Formula 1 tra tensioni globali e calendario a rischio

Tra incertezze geopolitiche e piani alternativi, il mondiale resta in bilico
MELBOURNE - Altro che semafori verdi: qui lampeggiano solo segnali d’allarme. La Formula 1 si ritrova improvvisamente sospesa tra pista e geopolitica, con uno scenario che definire incerto è quasi un eufemismo. Il Mondiale scatterà regolarmente in Australia, ma lo sguardo è già puntato sui successivi appuntamenti in Medio Oriente, 12 aprile Baharain e 19 aprile Arabia Saudita, oggi avvolti da un velo tutt’altro che rassicurante.
Il tempo stringe, le incognite aumentano e i telefoni tra FIA e Formula One Management sono roventi. L’eventuale protrarsi del conflitto rischia di rimescolare completamente il calendario, costringendo la F1 a valutare piani alternativi. E qui entrano in scena due “paracadute” pronti ad aprirsi.
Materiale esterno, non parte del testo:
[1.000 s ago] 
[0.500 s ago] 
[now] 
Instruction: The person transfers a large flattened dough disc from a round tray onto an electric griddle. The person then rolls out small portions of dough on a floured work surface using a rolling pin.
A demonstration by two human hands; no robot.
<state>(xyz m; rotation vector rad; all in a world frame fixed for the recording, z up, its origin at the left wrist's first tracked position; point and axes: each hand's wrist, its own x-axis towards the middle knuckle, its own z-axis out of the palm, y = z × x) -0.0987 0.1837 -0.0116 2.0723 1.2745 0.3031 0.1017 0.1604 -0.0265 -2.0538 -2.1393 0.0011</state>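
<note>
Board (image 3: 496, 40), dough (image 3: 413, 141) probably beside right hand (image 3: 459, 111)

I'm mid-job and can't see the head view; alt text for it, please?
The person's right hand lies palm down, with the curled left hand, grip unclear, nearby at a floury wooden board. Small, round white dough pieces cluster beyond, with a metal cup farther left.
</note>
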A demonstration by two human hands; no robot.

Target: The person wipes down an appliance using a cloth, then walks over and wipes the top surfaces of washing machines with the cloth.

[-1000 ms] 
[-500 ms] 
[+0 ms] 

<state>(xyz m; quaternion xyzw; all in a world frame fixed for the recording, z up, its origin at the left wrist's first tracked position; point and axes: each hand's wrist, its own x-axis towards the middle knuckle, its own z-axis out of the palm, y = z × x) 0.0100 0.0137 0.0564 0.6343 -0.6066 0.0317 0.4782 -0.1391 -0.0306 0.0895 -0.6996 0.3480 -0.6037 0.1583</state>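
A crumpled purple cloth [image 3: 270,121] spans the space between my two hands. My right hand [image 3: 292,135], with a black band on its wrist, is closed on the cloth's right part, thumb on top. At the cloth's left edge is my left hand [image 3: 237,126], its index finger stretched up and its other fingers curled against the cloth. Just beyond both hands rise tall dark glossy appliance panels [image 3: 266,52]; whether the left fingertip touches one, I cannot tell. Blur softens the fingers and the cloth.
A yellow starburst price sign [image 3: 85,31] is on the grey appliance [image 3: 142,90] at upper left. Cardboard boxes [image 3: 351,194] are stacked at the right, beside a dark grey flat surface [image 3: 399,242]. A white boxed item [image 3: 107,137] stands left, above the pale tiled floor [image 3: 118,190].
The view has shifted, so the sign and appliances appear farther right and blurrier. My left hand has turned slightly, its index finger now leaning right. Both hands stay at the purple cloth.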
Il primo porta dritto in Italia, all’Autodromo Enzo e Dino Ferrari di Imola: un circuito già omologato, collaudato e perfettamente attrezzato per accogliere un Gran Premio in tempi rapidi. Il secondo ci riporta invece in Turchia, all’Istanbul Park, già protagonista negli anni recenti e tuttora in dialogo con la F1 per un possibile ritorno.
Due soluzioni concrete, pronte, quasi in pole position. Ma per ora restano in stand-by. Perché, al di là di ogni logica sportiva, la speranza è una sola: che non servano. Che la pista torni a essere l’unico campo di battaglia.
Nel frattempo, la Federazione osserva, monitora, valuta. E il campionato più veloce del mondo resta fermo… in attesa del prossimo semaforo, il piedone é pronto a pigiare forte sul gas, sempre!